I was informed by the Internet that today is Bi Invisibility Day 2014.

So here I am. Being bi. And visible.

Like I am most days. Showering in a bisexual manner. Brushing my bisexual teeth. Biking to work bisexually. Bisexually offering reference assistance to researchers. Lunching on bisexually-approved pizza. Picking up my bisexual wife after work so we can indulge in public displays of bisexual affection.
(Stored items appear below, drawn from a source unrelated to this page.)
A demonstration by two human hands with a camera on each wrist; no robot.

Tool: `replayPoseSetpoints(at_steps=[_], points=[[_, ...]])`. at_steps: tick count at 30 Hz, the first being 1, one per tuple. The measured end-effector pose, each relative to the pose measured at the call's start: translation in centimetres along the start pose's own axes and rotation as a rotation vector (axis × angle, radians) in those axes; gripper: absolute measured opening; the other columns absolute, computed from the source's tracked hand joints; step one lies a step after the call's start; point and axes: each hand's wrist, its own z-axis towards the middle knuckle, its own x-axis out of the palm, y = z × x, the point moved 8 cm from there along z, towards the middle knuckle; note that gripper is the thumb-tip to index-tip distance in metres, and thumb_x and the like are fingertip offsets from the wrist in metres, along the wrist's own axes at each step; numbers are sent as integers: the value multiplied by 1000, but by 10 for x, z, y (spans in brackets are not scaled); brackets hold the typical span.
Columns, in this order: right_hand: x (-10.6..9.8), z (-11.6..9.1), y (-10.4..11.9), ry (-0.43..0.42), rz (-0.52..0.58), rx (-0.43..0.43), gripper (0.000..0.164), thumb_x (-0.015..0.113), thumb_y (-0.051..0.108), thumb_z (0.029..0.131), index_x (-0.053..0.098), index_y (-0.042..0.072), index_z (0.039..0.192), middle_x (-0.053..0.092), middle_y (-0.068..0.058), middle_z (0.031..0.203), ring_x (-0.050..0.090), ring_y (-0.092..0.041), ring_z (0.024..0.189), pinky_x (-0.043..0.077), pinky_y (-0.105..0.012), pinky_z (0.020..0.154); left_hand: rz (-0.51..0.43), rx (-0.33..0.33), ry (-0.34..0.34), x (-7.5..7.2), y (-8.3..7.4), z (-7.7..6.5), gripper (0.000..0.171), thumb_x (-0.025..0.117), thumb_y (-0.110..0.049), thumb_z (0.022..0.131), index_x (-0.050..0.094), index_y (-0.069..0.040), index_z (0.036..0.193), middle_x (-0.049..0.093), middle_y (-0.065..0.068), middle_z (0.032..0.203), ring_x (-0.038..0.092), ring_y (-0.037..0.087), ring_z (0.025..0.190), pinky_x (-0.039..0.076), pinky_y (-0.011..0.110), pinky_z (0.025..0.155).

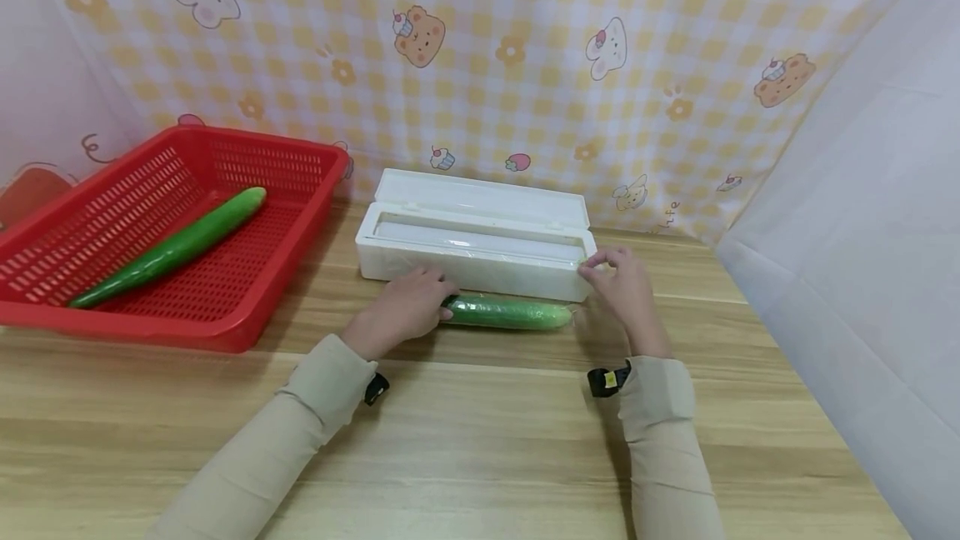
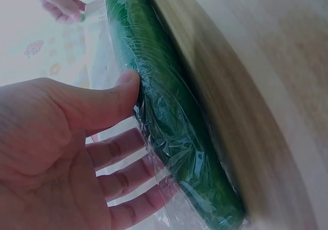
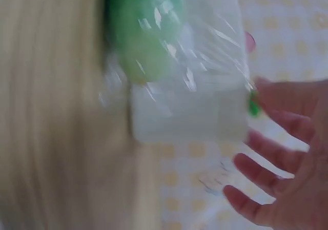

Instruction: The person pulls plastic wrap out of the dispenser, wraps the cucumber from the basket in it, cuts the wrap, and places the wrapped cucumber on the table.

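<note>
In the head view a cucumber wrapped in clear film (image 1: 510, 312) lies on the table along the front of a white cling film box (image 1: 472, 265). My left hand (image 1: 408, 307) holds the cucumber's left part. In the left wrist view its thumb (image 2: 115, 99) presses the cucumber's side, and its other fingers lie behind loose, crinkled film. Film stretches from the cucumber up to the box edge. At the box's right front corner my right hand (image 1: 621, 286) pinches a small green slide cutter (image 3: 254, 103) between thumb and forefinger; the other fingers are spread.
The box lid (image 1: 483, 198) stands raised at the back, with a white film roll (image 1: 480, 238) inside. On the left is a red plastic basket (image 1: 300, 257) holding another cucumber (image 1: 176, 250). A checked curtain (image 1: 487, 98) hangs behind the wooden table (image 1: 480, 440).
</note>
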Motion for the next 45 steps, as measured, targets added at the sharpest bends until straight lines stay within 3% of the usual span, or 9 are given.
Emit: replayPoseSetpoints(at_steps=[6,11,18,25,29,33,35,40,45], points=[[-7,-5,12,56,-121,-103,18,63,6,85,69,-2,100,52,-28,121,44,-46,116,32,-57,99,-8,-1,12,-1,0,-1,36,61,-24,90,60,-10,123,58,8,111,53,25,103,46,42,90],[-6,-6,16,103,-150,-86,21,59,7,87,68,1,105,50,-26,126,38,-47,120,29,-58,100,0,15,6,-2,-1,0,36,62,-24,89,60,-9,122,58,8,108,54,24,100,46,41,89],[-1,-6,12,125,-99,-76,23,59,6,87,66,2,109,46,-24,129,33,-45,124,26,-58,102,8,10,13,0,-1,0,36,63,-25,88,61,-11,122,58,7,106,55,23,97,47,40,84],[2,-4,5,19,-165,37,29,65,24,87,66,-5,91,56,-25,106,46,-38,103,36,-50,89,16,33,-8,0,-2,-1,34,64,-23,88,61,-9,120,58,7,104,55,24,96,48,40,82],[4,-6,6,42,-265,134,38,62,38,87,72,1,91,68,-19,94,57,-34,92,39,-47,82,6,27,0,1,-2,-1,34,63,-23,89,60,-9,120,57,8,106,54,24,97,47,41,85],[12,-8,4,111,-221,224,42,59,41,89,71,3,99,69,-17,100,62,-30,86,45,-42,76,-16,19,33,1,-1,-3,37,65,-23,87,58,-8,121,55,8,109,52,25,100,45,41,90],[15,-9,2,116,-161,252,41,59,38,89,69,1,102,67,-19,107,62,-31,93,47,-40,76,-32,15,54,2,-1,-4,43,68,-24,85,56,-8,123,54,9,111,51,25,102,43,41,92],[17,-8,-3,81,-34,295,35,60,31,88,69,0,100,67,-17,107,58,-27,95,45,-33,76,-62,2,74,5,0,-4,53,73,-26,80,53,-7,125,54,9,113,51,24,104,44,40,92],[15,-6,0,25,16,263,30,60,28,88,69,1,97,68,-16,101,54,-22,85,40,-26,68,-66,-3,53,4,1,-3,50,74,-23,79,54,-10,123,56,7,111,52,22,101,47,39,88]])
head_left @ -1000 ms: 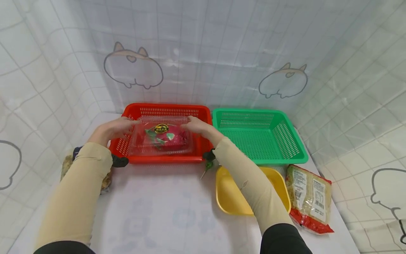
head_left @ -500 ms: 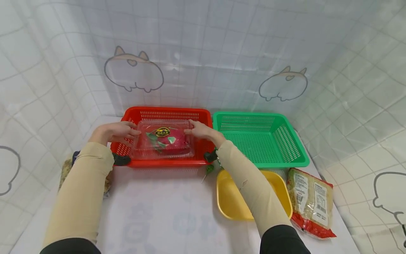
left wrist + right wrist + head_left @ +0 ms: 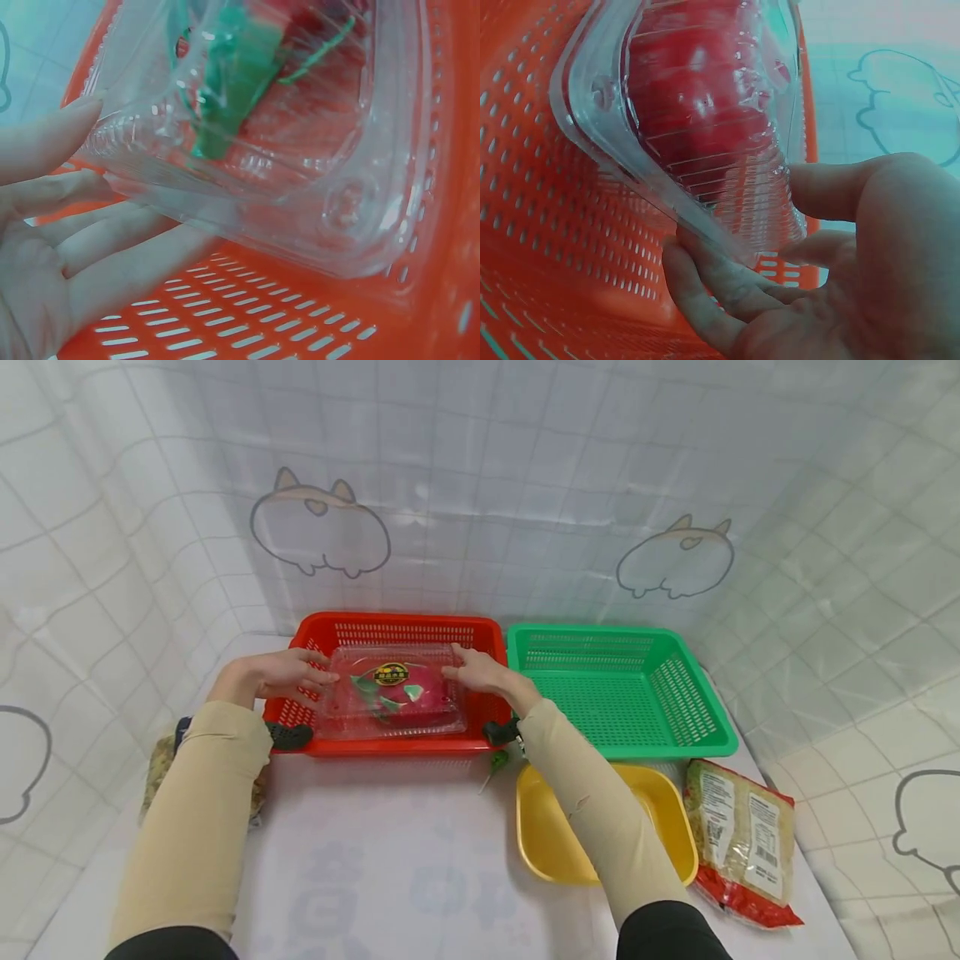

A bisexual as seen in the wild, with fairy wand and rainbow scarf, which I wore to my grandmother's funeral because Grandma always loved a spot of color.

This is what a bisexual looks like.
July 2014

Though of course most people don’t know I’m being bisexually visible. People who see me on the street unaccompanied probably assume I’m straight (unless I’m on a street in JP, in which case they probably assume I’m a dyke). With Hanna, they probably assume I’m a lesbian. Because as a culture we read people according to the gender of their partners, and we humans with our funny little categories have a rough time understanding folks whose desires don’t map neatly onto the binary system of gender we’ve invented for ourselves.

I don’t really care, most days, who people think I fuck.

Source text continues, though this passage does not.